It was heartbreaking to see visuals on Friday of the Coonoor crash families pay their last respects to the bravehearts who lost their lives earlier this week. The daughters of General Bipin Rawat and Brigadier LS Lidder, both of whom were killed along with 10 other defence personnel, when a chopper came down in a Tamil Nadu forest December 8, bade them a tearful farewell during their last rites in the national capital.
13 people, including India's Chief of Defence Staff General Rawat and his wife Madhulika, died after a military helicopter crashed in the Nilgiri hills. Group Captain Varun Singh is the sole survivor of the fatal accident and is presently on life support. Confirmation of the deaths was given the same day by the Indian Air Force (IAF); more here.
Moving videos of the young girls and wives saluting those deceased and touching their coffins a final time, show that being in the army is not the only requisite to making eternal courage and grace a way of life. These girls stood tall at the coffins of their fathers, and in the case of Kritika and Tarini Rawat, their mother too, poised in their memories.
"My father was a hero, my best friend," the 17-year-old daughter of Brig Lidder, Aashna, said. "We will go ahead with happy memories... Maybe it was destined and better things will come our way. He was my biggest motivator."
Geetika Lidder, meanwhile, recognising herself as a "soldier's wife" took the lead when she said that the nation should give the deceased army personnel a "smiling send-off."
Coonoor Crash Families Teach Nation The Meaning Of Pride
India sleeps in peace knowing its armed forces are at the borders, keeping the country safe. The men and women in uniform who keep the tricolour above all know no fear of death and every word said in grace for that kind of sacrifice falls short. It's built of emotions, is beyond selfless and cannot find expression in the faculties of language we presently have.
The only way that sacrifice does find expression is through the families of our army personnel who have to be as, if not more, valiant as their sons and daughters and husbands defending the homeland. The valour of the armed forces is mirrored in their kin living fearlessly, despite knowing that they could lose their loved one any moment, any day.

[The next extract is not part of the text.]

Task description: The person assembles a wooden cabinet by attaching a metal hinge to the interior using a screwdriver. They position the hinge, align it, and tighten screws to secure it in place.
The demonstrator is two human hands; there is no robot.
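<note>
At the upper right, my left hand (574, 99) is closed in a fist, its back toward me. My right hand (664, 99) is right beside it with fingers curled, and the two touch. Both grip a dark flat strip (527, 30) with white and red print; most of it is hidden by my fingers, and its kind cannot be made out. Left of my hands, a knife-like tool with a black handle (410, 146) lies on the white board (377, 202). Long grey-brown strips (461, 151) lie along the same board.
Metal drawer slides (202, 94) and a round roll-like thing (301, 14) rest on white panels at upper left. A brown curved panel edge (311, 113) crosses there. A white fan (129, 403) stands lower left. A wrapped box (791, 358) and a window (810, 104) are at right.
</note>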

But they know too that the country's position is above all for the men and women who have given themselves into service for it. Which is where Geetika Lidder's proclamation of her proud status as a "soldier's wife" explains itself.

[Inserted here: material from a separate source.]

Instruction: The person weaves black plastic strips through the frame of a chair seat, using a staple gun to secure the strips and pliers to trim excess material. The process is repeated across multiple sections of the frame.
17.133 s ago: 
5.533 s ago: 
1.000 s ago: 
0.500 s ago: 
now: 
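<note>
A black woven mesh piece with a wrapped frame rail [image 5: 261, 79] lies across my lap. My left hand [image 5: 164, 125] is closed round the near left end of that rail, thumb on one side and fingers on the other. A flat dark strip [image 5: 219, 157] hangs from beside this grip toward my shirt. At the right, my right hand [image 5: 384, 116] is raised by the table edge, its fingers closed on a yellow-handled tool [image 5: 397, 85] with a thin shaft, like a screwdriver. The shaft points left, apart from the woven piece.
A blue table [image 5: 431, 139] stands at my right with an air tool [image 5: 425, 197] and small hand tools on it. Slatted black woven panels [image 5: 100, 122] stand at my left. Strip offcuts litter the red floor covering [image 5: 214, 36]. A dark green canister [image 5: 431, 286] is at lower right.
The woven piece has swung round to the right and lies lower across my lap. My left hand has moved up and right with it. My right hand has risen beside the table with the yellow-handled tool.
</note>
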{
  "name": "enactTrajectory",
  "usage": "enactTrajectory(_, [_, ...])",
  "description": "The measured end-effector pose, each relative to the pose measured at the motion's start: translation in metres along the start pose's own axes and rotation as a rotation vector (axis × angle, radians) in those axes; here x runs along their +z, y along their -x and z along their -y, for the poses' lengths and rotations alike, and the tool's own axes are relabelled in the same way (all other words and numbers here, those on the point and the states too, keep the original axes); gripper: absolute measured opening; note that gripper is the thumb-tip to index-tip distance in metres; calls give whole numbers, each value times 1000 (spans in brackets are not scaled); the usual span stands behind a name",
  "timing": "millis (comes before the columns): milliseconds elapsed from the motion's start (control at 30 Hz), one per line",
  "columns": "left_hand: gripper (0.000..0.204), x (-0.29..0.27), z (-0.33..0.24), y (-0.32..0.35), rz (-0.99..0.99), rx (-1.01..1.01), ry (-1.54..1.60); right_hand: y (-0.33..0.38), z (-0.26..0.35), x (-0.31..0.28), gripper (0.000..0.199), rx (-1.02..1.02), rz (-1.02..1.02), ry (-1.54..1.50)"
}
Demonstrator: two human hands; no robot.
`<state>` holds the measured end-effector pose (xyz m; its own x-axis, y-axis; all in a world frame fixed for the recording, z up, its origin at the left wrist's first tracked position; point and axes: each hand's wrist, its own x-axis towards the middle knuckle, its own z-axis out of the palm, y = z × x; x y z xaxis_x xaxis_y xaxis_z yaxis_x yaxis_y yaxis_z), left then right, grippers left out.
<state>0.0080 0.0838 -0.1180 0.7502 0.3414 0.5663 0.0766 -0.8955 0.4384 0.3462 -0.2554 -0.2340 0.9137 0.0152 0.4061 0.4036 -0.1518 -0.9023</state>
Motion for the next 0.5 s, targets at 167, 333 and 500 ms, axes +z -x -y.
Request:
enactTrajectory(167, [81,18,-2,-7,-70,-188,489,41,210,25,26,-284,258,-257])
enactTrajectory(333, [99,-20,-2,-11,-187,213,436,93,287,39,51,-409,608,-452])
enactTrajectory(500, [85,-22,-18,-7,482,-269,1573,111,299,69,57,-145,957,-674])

The grief of losing a parent or husband perhaps inevitably comes to most people when natural illnesses or old age lay claim to lives. That is a tragedy, yes, and so is death when it comes unannounced and untimely and violently.
The endurance to deal with the massive loss it incurs is not an element everyone can claim to have. The families of our armed forces are the rare breed that can, as they have proved for years, with honour intact. A salute to the bravehearts we lost and their brave-hearted families!
Views expressed are the author's own.